Under a new state law, all of the savings from the end of state-funded desegregation programs in Kansas City and St. Louis would go to elementary and secondary education.
The savings would put state aid to public schools on a sound financial footing for the next several years, said Tim Jones, director of desegregation services for the Missouri Department of Elementary and Secondary Education.
Jones said it would allow the state to adequately fund the foundation formula, the method by which school districts receive state aid. The formula takes into account a number of factors including enrollment, assessed valuations and local tax levies.
Beginning with this fiscal year, elementary and secondary education also gets all of the state's share of riverboat gambling revenue. For fiscal 1996, the revenue is estimated at $96 million.
Lawmakers like state Sen. Peter Kinder want to see a tax cut in the wake of the state's improving finances.
"We are definitely looking for taxes to cut," he said.
But Gov. Mel Carnahan wants the desegregation savings to go entirely to elementary and secondary education.
"It is an appropriate use for the money. It should go to all of the Missouri schools," said Chris Sifford, director of communications for the governor.
Missouri has been paying $190 million a year to fund the desegregation program for the Kansas City School District and $153.7 million a year for a similar program for the St. Louis public schools.
Over the past 15 years, the state has spent $2.2 billion on desegregation programs in the St. Louis and Kansas City school districts.,
Carnahan recently announced a tentative agreement in the long-running Kansas City school desegregation case that would end state funding in four years.
State funding of a desegregation program for the St. Louis schools could be on its way out as well. A court hearing on that case is set for February.
In the Kansas City case, the state, the school district, parents and the teachers union have until Sept. 1 to reach a final agreement.

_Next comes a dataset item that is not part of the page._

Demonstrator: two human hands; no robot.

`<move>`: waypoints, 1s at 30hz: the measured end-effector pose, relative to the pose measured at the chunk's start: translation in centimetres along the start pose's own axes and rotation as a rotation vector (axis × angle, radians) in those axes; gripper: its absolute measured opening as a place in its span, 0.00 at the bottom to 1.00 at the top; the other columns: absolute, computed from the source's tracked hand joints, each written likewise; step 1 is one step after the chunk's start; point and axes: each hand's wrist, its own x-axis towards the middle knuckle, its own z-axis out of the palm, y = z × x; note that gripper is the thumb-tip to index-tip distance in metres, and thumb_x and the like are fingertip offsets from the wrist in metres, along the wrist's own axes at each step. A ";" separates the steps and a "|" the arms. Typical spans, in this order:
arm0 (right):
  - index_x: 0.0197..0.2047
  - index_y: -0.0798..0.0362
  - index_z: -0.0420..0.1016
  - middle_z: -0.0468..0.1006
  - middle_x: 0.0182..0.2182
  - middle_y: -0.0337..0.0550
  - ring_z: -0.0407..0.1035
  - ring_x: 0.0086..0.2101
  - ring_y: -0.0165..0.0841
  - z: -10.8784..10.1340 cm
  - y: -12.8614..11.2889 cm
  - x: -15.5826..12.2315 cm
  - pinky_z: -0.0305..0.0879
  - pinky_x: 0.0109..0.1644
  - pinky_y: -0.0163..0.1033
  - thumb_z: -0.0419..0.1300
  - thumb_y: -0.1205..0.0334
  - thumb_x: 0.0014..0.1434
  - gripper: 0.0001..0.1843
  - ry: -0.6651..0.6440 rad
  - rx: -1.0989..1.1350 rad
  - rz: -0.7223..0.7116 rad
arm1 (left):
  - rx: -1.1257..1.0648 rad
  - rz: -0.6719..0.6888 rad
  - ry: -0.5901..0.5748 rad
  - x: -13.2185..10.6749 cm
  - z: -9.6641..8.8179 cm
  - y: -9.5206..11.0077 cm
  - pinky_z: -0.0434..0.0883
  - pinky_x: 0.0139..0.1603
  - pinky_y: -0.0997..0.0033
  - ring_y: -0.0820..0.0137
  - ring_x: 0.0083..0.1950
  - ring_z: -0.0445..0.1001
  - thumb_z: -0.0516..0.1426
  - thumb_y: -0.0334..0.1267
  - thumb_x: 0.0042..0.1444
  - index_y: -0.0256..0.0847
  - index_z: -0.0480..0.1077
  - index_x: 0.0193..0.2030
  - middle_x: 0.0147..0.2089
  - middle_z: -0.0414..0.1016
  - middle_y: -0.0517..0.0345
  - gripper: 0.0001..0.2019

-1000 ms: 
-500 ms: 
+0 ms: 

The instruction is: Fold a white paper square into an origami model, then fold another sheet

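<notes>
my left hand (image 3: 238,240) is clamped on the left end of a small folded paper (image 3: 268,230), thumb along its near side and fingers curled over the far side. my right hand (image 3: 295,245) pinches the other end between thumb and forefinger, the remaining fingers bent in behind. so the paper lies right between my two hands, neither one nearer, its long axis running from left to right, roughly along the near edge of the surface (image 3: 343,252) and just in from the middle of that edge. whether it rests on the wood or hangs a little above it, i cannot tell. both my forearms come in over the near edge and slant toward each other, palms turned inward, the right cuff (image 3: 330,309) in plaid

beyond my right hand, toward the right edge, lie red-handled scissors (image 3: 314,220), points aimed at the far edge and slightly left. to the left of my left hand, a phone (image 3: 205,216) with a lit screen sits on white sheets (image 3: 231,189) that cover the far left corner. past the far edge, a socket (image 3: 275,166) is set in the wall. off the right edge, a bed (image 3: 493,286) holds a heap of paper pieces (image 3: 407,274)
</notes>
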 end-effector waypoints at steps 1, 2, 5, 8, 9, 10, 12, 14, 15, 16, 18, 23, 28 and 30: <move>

The tentative agreement calls for the state to pay $110 million to the school district for the coming academic year and a declining amount in each succeeding year through the 1999 school year. The amounts for those successive years haven't been determined.
In this fiscal year alone, Missouri will realize a savings of $80 million that will be earmarked entirely for elementary and secondary education.
The $80 million in savings includes $22.5 million agreed to by the parties in the Kansas City desegregation case earlier this year.
Jones said it is too early to tell how much money the average school district would receive from the savings.
"We don't want to start running any projections right now. You never know what is going to happen," he said.